EXERCISE DESCRIPTION = In the entries below, find the line with "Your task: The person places" and print exactly every line from there up to and including the line with "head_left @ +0", with no other lines.

[Excerpts from a dataset]
• • •
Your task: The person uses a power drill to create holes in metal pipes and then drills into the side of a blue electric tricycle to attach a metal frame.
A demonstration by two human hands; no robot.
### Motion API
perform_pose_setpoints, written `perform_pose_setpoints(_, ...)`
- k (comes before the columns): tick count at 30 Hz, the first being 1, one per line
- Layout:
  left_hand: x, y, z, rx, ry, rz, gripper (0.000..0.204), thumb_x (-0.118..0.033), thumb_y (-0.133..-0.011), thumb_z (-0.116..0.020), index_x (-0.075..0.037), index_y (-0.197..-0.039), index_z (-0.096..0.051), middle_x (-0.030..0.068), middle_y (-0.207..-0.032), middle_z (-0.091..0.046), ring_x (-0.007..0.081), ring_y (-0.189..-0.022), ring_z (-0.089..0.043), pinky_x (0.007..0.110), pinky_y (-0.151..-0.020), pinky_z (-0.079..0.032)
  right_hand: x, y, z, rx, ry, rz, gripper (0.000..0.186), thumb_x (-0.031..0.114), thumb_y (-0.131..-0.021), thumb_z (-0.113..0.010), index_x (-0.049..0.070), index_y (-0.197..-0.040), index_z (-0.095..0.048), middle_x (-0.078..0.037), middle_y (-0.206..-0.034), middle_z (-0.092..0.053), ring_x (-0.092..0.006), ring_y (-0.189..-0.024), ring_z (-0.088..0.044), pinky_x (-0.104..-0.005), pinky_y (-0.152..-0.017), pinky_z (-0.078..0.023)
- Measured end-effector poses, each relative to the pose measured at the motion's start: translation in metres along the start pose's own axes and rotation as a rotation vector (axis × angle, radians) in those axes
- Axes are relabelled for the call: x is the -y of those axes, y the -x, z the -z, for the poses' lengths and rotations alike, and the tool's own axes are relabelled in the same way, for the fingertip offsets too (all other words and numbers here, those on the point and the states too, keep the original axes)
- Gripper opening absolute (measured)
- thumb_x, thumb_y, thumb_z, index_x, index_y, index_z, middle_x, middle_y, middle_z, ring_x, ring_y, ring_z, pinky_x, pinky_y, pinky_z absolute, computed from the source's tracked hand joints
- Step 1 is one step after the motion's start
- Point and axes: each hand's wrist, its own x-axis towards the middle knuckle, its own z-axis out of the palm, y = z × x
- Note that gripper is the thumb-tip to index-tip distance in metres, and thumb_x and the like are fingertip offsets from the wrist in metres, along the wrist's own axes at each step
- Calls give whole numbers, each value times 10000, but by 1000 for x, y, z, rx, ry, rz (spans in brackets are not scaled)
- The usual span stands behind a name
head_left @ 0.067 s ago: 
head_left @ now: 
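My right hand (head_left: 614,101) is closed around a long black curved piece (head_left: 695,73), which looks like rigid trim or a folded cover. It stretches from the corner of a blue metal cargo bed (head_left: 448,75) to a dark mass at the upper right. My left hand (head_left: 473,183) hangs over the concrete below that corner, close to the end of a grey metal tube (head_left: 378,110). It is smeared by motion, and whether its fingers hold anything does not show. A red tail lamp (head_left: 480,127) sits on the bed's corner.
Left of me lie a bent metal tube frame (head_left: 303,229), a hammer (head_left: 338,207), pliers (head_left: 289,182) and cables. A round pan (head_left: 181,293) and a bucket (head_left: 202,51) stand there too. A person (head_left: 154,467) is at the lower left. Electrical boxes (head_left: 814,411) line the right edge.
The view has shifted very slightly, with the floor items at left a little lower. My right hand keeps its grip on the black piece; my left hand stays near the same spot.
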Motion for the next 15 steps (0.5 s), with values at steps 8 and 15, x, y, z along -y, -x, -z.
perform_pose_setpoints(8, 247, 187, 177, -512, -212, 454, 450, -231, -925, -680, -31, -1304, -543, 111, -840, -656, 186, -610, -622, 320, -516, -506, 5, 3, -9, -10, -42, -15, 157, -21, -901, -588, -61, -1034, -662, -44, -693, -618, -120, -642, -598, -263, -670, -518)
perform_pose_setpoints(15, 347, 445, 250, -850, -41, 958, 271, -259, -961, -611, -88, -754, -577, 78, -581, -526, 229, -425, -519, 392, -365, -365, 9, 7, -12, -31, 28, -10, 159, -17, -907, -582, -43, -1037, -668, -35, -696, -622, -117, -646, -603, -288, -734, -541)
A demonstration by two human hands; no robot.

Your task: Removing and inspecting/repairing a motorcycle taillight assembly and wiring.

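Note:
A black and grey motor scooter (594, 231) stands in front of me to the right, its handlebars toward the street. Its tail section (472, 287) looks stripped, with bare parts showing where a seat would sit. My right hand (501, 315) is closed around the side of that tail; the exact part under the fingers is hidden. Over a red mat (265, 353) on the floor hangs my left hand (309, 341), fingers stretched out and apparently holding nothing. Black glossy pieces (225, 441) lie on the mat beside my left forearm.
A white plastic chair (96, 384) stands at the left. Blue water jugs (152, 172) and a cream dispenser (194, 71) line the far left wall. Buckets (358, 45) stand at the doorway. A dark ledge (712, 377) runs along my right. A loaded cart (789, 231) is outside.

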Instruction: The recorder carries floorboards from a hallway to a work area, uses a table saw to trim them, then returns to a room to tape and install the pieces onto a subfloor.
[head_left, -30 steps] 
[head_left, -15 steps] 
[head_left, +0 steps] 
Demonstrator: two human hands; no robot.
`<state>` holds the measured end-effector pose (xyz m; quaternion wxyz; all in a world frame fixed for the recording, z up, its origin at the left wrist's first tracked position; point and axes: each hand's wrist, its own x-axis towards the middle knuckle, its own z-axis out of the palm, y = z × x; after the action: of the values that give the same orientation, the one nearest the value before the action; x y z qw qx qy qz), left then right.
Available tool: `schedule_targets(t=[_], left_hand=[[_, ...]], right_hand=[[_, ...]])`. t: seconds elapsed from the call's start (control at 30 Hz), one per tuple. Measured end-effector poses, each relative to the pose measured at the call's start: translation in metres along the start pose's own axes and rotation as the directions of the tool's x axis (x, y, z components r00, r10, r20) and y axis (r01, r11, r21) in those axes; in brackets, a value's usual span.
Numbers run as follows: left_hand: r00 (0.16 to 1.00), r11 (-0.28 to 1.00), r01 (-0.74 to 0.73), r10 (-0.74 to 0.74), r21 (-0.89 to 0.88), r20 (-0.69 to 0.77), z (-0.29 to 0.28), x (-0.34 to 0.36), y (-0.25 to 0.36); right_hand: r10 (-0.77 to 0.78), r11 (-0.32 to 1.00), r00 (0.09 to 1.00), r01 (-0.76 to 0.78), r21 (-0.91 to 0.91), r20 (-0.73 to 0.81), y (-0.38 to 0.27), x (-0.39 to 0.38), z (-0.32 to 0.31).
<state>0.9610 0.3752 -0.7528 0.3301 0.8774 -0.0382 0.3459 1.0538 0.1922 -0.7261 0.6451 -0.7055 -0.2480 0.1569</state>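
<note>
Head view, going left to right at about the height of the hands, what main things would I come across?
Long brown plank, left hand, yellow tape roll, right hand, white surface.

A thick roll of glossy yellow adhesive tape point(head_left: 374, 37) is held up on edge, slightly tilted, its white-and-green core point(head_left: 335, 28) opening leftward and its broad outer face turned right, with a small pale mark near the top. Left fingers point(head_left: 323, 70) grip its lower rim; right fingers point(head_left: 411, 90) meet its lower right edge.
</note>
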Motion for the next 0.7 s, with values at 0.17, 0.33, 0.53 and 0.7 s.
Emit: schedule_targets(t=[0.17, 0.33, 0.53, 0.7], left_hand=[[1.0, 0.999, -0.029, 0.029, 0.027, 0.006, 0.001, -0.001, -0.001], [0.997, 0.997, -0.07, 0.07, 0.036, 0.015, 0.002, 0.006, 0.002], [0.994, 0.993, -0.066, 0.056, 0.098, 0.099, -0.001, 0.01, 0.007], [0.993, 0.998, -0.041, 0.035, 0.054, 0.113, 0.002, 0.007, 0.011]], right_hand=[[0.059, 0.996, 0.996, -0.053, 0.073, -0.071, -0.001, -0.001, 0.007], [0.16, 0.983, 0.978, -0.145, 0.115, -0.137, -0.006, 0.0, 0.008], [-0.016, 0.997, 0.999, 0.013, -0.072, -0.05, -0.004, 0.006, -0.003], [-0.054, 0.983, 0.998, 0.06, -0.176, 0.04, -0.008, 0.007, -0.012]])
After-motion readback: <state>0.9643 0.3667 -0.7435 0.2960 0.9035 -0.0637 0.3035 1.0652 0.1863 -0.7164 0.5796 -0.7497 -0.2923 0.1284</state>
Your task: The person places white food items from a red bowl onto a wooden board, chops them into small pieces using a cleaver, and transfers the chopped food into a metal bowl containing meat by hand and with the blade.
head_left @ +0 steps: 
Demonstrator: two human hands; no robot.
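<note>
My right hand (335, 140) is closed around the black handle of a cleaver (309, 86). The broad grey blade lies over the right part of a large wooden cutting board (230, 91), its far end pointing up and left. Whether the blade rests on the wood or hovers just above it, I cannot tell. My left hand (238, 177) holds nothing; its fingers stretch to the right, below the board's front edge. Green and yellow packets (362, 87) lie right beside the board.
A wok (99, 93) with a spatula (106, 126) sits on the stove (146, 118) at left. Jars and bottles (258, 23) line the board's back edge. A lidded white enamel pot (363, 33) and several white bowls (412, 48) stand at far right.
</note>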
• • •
WRITTEN ANSWER =
Your task: The person places white food items from a red bowl onto a wooden board, chops them into small pieces using a cleaver, and transfers the chopped food into a metal bowl containing meat by hand and with the blade.
head_left @ +0 steps: 

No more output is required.